É em momentos assim, quando tudo em mim é medo e tudo fora de mim é perigo, que me recordo de buscar ouvir a flauta do Pastor, como ensinou o Mestre Benjamim. Esta é uma estória do Rubem Alves em um de seus mais recentes livros, “Perguntaram-me se acredito em Deus”. Ele conta que em uma aldeia distante, numa brenha qualquer deste mundo, era costume que os meninos todas as noites fossem à tenda do Mestre Benjamim, para ouvir palavras de sabedoria que procediam dos lábios do homem mais sábio das redondezas. Numa noite em particular, em que chovia e relampeava e se podia escutar o uivo dos lobos misturado com o barulho dos ventos, as crianças estavam tomadas de medo. Uma delas com os resquícios de coragem que lhe restava, perguntou ao Mestre: é tão ruim sentir medo, não há modo de nos livrarmos do medo? Ao que recebeu como resposta: Há sim, basta ter a mente das ovelhas.

Mas como é a mente das ovelhas? Perguntou outra criança. Explicou Benjamim: as ovelhas são seres frágeis e indefesos, mas vivem cercadas de grandes e graves ameaças, são lobos, ursos e leões que por toda parte armam emboscadas e preparam ataques à procura de quem possam devorar. Como conseguem elas se sentir tranqüilas e seguras num mundo assim? Bem, as ovelhas têm um pastor que delas cuida e protege. Sua segurança não é o resultado da ausência dos perigos, mas da presença do pastor. À noite... quando se adensam as ameaças sob a sombra das trevas, o pastor toca a sua flauta. As ovelhas não vêem seu pastor, mas escutam o som de sua flauta e aquele som lhes penetra tão profundamente a alma e a mente que bane completamente todo medo. O som doce e melódico do instrumento do pastor lhes recorda que ele as conduz para as águas tranqüilas e para os pastos verdejantes; que a sua vara e o seu cajado lhes protegem; que nem dormita nem dorme o seu bom pastor. Depois de ter contado isso, outra criança pergunta ao Mestre: os sons da flauta assustam os lobos e afastam os perigos? Ao que Benjamim responde: Não meu filho, o problema das ovelhas não é o perigo dos lobos, mas a força do medo que as paralisa e diminui. O som da flauta afasta o medo não os lobos.

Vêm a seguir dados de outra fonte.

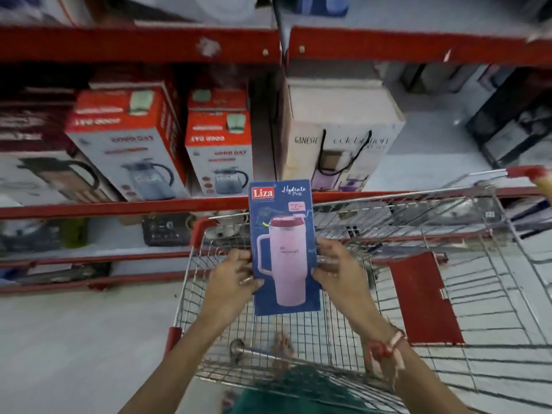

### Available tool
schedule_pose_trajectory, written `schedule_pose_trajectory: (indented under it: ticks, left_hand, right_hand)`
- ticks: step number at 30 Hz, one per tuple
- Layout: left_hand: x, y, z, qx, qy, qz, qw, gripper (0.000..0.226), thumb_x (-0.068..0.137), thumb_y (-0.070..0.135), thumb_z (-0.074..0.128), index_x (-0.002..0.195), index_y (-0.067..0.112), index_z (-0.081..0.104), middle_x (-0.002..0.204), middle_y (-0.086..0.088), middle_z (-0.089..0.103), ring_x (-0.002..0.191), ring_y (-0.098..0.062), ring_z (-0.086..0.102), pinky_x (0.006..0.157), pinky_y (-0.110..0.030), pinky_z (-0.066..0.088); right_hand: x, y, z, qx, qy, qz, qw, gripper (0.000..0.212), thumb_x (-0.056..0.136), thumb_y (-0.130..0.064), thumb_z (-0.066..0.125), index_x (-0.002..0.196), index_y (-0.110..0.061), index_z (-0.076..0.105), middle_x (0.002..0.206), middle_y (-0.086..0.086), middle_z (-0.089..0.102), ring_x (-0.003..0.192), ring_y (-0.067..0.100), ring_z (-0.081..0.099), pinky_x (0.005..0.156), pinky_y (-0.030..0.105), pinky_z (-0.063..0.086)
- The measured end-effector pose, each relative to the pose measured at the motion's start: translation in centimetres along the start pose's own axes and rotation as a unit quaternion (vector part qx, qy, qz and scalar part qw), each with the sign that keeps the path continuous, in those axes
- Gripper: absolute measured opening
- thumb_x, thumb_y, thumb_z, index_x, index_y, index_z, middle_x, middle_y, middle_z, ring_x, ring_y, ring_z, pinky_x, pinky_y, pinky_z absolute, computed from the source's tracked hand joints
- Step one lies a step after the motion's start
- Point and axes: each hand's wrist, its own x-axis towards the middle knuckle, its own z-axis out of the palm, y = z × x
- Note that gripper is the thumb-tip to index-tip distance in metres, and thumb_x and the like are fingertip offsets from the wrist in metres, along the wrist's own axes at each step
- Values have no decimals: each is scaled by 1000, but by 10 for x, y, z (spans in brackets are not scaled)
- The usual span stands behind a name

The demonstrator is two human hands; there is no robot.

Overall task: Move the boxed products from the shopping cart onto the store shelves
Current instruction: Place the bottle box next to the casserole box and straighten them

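Above the wire shopping cart [343, 324], between the fingers of both hands, a tall blue box [283, 246] stands upright. Its front shows a pink mug with a handle and a dark red lid, with a red "Liza" label at the top corner. The left hand [236, 276] clamps the box's left edge, fingers [243, 256] curled against the side and thumb lying on the front. The right hand [337, 270] grips the right edge in the same way, fingers [324, 249] wrapped onto the front face. Both forearms reach up and forward from the bottom of the view; the right wrist carries a red thread band [385, 345].

Below the fingers, the cart's basket shows bare wire mesh, with a red flap [424, 297] to the right of the hands. No other box can be made out in the part of the basket that shows.

Beyond the fingers runs a red-edged shelf [119, 207]. On it, up and to the left of the held box, stand two red and white boxes [131, 138] [219, 144] printed "GOOD DAY", each picturing a glass jug. Further left is a box [38, 168] showing a dark flask, blurred. Straight above the fingers stands a white box [340, 135] marked "GANESH". Lower shelves left of the cart hold dark goods too blurred to tell.
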Motion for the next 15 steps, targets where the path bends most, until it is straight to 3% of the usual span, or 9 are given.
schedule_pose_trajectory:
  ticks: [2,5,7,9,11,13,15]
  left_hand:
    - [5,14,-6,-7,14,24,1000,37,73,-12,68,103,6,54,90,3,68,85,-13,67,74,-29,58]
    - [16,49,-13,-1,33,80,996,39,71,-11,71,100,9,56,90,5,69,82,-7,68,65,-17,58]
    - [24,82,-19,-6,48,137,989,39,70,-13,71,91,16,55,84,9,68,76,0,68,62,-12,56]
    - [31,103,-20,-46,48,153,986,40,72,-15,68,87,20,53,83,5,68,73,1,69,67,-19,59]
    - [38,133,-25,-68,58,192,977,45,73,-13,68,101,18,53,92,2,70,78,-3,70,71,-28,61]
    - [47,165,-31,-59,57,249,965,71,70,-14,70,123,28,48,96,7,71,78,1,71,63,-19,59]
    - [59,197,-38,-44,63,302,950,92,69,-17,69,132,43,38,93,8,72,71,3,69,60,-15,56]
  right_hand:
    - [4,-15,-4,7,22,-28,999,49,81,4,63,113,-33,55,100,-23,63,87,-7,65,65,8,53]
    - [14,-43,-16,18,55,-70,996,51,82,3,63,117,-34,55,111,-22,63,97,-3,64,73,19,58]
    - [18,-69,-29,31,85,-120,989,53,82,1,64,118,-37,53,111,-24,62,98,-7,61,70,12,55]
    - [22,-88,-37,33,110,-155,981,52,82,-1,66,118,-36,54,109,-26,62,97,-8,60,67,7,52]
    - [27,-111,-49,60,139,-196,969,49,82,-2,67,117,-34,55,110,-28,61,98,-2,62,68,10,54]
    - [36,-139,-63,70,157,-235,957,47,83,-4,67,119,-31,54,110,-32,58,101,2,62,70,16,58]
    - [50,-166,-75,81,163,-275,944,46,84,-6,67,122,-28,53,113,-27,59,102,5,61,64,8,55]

Quanto tempo faz que você não escuta o som da flauta? Parece-me que estamos focados demais em nos manter livres dos lobos, que são cada dia mais ferozes, poderosos, sutis e ardilosos, para que nos reste tempo para identificar os numerosíssimos sinais da presença de nosso Pastor em nossas vidas. Estamos empenhados sobremaneira com ações humanamente preventivas, que visam manter longe os lobos, armados de inteligência e medo. Medo, medo... muito medo. Sem saber que o medo nos matará antes dos lobos e amaciará a nossa carne para suas gulosas refeições. Nós não podemos vencer todas as feras e basta uma para nos liquidar, mas podemos deixar que Deus nos livre do medo. Por isso, meu amigo e irmão, quando lhe assaltarem o medo ou o desespero decorrentes dos infindos perigos circundantes escute o som da flauta. Se prestar bem atenção conseguirá até ouvir que canção ela toca... é uma antiga melodia que diz: “O Senhor é meu pastor e nada me faltará”. Paz e Bem.